How to complete this task: Please, could you print all the lines below exactly, leaving out the pictures?
────────────────────────────────────────
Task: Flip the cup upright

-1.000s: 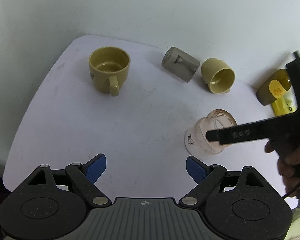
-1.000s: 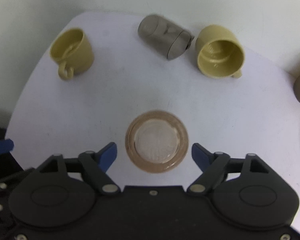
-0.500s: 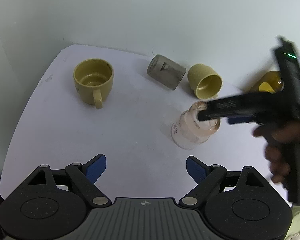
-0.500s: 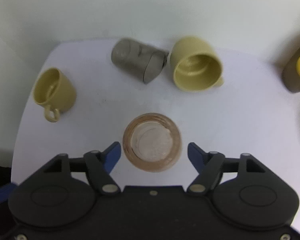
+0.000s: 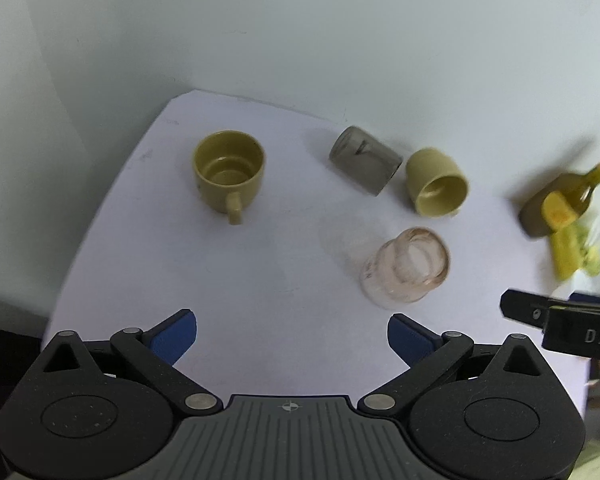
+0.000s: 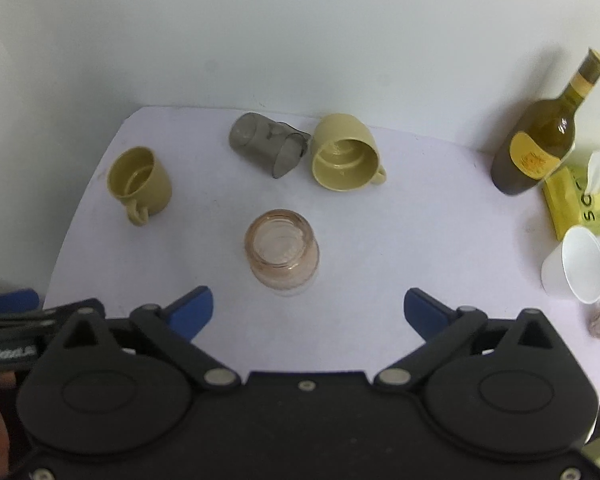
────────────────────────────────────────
Answer box:
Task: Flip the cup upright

-1.000s: 
-1.000s: 
-0.500s: 
-0.500s: 
+0.000s: 
+0.000s: 

The exercise contains no remaining tasks.